--- DESCRIPTION OF THE TASK ---
Your answer should consist only of the lines below from the one with "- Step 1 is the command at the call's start" through the one with "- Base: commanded", copied exactly.

--- RECORDED INFORMATION ---
◆ ◆ ◆ ◆
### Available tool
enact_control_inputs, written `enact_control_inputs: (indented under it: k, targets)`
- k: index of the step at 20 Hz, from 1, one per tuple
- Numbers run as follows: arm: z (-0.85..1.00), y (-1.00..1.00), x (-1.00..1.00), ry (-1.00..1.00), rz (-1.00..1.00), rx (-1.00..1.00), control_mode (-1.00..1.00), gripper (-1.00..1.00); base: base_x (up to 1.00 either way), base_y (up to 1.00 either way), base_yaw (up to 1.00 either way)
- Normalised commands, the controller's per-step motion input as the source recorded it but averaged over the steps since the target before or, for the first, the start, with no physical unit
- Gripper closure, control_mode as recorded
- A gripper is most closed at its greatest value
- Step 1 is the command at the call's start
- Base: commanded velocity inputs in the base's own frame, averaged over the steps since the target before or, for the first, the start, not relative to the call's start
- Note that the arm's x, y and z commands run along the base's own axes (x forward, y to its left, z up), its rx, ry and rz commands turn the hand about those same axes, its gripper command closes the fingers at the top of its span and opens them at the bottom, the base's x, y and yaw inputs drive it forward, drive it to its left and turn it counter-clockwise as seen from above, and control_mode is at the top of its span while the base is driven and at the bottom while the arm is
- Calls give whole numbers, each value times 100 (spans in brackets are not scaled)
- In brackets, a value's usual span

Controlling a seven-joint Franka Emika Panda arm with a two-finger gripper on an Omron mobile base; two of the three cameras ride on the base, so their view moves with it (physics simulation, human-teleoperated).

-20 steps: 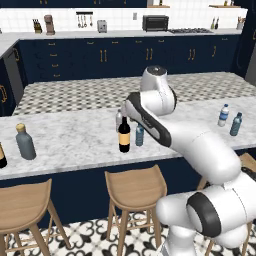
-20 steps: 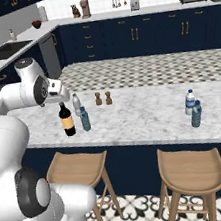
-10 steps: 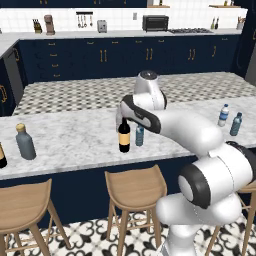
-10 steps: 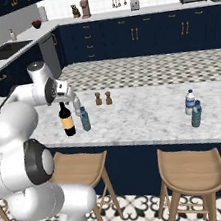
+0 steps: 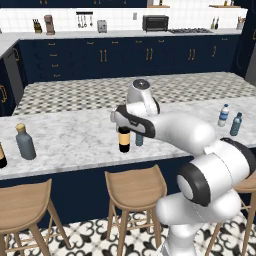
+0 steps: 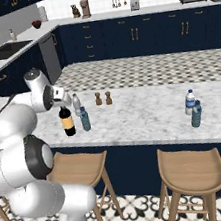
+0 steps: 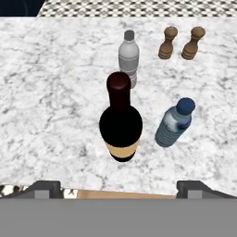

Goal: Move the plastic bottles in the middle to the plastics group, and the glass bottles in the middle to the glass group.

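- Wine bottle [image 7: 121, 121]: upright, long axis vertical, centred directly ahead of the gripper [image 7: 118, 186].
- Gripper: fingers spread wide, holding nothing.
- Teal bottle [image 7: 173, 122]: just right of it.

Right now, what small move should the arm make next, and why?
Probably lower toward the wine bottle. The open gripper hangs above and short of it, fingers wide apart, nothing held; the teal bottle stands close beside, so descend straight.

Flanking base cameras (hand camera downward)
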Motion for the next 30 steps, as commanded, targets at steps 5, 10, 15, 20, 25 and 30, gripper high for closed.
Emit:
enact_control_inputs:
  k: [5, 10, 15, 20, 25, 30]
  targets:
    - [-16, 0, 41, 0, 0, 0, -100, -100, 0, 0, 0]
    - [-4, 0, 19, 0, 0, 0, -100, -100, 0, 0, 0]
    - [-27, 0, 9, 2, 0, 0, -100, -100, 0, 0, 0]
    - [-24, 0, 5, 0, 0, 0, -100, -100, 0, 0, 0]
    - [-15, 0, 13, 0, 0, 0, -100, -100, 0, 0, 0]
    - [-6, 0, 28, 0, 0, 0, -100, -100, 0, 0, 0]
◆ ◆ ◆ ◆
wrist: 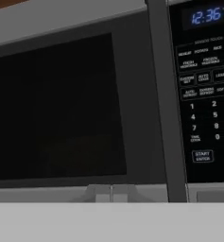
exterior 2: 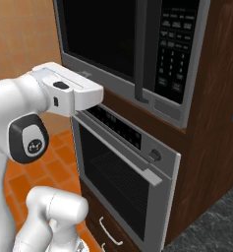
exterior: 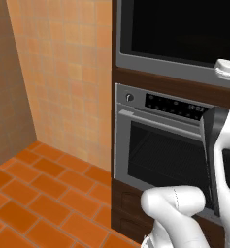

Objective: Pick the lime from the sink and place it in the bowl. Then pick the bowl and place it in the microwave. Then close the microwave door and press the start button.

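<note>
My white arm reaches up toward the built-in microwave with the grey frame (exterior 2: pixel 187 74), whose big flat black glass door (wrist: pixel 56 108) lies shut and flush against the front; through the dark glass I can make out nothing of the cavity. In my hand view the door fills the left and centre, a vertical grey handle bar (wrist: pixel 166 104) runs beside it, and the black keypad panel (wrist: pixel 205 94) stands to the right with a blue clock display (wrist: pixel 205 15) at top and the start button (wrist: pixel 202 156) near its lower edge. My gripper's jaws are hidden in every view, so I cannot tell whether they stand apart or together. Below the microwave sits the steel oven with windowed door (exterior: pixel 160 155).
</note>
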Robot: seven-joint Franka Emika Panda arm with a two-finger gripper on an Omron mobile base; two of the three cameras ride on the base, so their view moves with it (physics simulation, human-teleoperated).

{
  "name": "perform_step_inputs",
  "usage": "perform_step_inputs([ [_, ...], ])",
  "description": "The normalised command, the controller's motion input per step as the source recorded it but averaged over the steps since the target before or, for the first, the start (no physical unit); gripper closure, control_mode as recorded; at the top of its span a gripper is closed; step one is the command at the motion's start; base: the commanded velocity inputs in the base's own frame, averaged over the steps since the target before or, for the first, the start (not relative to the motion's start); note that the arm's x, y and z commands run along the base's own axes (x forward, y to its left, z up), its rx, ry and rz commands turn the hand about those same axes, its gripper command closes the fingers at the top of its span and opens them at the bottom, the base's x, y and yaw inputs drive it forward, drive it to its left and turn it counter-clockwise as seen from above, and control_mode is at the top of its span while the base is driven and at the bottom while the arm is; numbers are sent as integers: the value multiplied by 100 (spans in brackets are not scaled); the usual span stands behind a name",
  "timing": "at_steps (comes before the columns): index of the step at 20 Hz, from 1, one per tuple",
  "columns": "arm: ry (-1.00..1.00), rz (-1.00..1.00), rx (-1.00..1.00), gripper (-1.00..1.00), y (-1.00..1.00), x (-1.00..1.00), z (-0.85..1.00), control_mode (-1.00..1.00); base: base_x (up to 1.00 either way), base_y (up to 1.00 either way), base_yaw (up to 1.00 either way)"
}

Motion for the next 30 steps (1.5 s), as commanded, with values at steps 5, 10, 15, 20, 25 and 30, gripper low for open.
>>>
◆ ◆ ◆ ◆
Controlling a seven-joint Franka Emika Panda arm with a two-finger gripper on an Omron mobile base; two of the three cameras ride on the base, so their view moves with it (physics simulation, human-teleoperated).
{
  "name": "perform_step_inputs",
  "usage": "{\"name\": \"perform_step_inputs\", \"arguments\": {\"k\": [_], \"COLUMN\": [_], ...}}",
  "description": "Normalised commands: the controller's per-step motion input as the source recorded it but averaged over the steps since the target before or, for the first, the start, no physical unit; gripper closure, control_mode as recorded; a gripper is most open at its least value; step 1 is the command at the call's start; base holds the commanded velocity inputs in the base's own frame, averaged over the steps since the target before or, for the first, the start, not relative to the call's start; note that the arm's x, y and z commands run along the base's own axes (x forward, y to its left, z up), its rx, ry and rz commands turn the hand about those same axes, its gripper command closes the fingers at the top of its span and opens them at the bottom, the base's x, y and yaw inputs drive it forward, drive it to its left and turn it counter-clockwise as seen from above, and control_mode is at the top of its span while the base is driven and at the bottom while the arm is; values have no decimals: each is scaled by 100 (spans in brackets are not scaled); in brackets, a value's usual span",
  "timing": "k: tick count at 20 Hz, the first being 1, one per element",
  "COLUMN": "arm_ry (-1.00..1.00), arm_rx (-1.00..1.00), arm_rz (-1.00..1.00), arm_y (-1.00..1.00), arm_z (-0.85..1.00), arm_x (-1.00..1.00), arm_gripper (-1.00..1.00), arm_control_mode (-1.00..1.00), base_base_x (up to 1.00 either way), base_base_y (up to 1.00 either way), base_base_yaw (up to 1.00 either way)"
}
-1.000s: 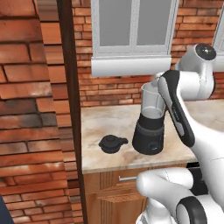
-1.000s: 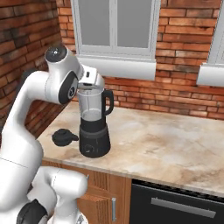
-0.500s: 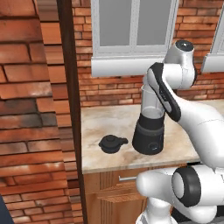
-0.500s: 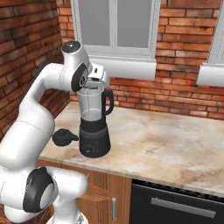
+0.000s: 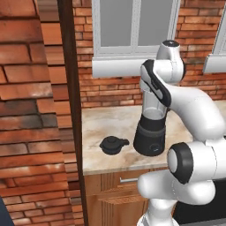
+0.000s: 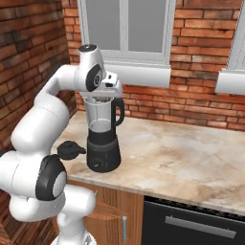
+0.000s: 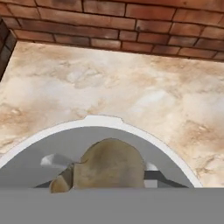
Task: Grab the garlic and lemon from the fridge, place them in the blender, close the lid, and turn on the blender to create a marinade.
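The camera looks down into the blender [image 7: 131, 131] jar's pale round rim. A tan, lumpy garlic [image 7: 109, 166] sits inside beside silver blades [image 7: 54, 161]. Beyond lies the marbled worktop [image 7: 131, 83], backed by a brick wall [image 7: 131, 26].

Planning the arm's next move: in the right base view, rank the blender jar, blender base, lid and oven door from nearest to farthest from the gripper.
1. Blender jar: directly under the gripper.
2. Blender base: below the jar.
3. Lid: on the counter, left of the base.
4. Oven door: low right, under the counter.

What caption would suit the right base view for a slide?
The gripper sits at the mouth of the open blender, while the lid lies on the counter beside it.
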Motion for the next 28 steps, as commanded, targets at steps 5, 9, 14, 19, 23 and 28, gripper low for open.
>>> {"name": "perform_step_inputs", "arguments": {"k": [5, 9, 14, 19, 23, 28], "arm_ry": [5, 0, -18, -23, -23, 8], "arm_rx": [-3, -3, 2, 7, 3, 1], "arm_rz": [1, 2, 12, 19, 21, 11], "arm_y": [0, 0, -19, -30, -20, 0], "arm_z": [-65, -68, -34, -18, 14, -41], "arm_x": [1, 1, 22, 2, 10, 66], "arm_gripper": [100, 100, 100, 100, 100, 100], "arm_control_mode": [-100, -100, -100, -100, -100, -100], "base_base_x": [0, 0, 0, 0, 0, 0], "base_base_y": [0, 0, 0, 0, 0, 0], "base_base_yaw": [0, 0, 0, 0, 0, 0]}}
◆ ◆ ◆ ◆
--- ANSWER BELOW ---
- Step 1 is the command at the call's start
- Base: commanded velocity inputs in the base's own frame, averaged over the steps since the target before or, for the first, the start, not relative to the call's start

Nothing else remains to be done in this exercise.